LVT IN THE HIGH-END MARKET
Bob Dolan, vice president of global sourcing for Avalon Flooring, which has a strong position in the medium to high end of the market, says, “Vinyl sales have exploded in recent years due to a combination of the waterproof story, performance for active lifestyles and ever-improving visuals.” But while LVT is making its way into more expensive residences, natural options are still often the preferred choice. “The really upper-end houses still do go with the real stuff-wood,” Hadinger says, explaining that such customers in her market are gravitating toward hardwood over ceramic. She and Dolan both estimate that resilient comprises roughly 25% of wealthy customers’ flooring purchases, but Dolan counts ceramic along with hardwood as the other top choices, which represent the bulk of wealthy customers’ purchases for the 17-store New England chain.
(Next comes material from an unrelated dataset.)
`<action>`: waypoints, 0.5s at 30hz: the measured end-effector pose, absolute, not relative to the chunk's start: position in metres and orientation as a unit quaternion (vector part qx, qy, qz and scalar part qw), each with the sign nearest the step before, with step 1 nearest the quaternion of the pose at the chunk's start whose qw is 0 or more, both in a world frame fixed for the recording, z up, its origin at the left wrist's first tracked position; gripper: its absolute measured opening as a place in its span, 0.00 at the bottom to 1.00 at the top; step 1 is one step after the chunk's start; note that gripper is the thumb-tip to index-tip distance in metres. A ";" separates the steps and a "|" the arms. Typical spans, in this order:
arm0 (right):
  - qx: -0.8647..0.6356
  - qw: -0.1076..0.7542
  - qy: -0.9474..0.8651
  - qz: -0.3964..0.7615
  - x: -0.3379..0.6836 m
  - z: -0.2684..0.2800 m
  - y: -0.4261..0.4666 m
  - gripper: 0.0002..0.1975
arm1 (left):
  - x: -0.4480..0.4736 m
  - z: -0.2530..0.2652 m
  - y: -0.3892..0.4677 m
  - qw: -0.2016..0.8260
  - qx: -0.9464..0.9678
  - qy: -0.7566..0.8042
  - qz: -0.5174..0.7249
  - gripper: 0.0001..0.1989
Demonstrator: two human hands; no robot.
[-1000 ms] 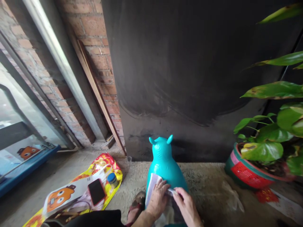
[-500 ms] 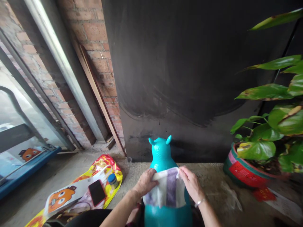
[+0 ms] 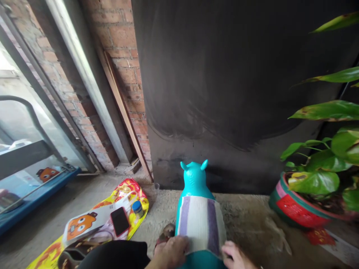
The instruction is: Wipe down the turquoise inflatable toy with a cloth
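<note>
**A:** Down at the bottom edge, where are my fingers?

**B:** Your left hand [image 3: 171, 252] has its fingers [image 3: 179, 244] curled over the lower left corner of a striped cloth [image 3: 201, 224], pinching it. Your right hand [image 3: 235, 257] is partly cut off by the frame; its fingers [image 3: 227, 249] are bent onto the cloth's lower right corner, pressing or gripping it. I cannot tell which.

**A:** And the cloth itself?

**B:** It is white with two purple stripes, spread flat over the back of a turquoise inflatable animal toy [image 3: 195, 179]. The toy stands upright on the concrete floor [image 3: 246, 220], straight ahead of you, its two small ears pointing up and its head facing away, toward a dark wall [image 3: 230, 82].

**A:** What lies around it?

**B:** To your left, on the floor, lies a yellow and red printed bag [image 3: 123, 192] with an orange cartoon face. A dark phone [image 3: 120, 221] lies on it, and a small bottle with a blue cap [image 3: 137, 207] stands just beside the phone. Behind them a wooden plank [image 3: 123, 112] leans against a brick wall [image 3: 120, 45]. To your right, well apart from the toy, is a red and green pot [image 3: 294, 209] with a large-leaved green plant [image 3: 325, 160].
</note>
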State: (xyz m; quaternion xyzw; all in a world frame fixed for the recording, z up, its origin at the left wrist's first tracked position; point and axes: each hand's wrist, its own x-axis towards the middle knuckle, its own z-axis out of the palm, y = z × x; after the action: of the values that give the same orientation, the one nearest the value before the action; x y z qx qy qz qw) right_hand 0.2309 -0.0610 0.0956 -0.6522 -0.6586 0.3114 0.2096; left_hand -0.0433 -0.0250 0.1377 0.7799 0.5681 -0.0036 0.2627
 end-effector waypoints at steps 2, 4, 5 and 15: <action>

“There are still many affluent customers who will only want hardwood, tile or carpet, but times have changed to where vinyl is now in the conversation, where ten years ago it may not have been,” he says. “I think active lifestyles, ease of cleaning, etc., continue to show why resilient products have a growing place in our homes.”
Hadinger also notes, “The way the housing market is going right now, expensive homes might not have been expensive a year ago.” (For the purpose of this article, we focused on homes in the $600,000+ range.)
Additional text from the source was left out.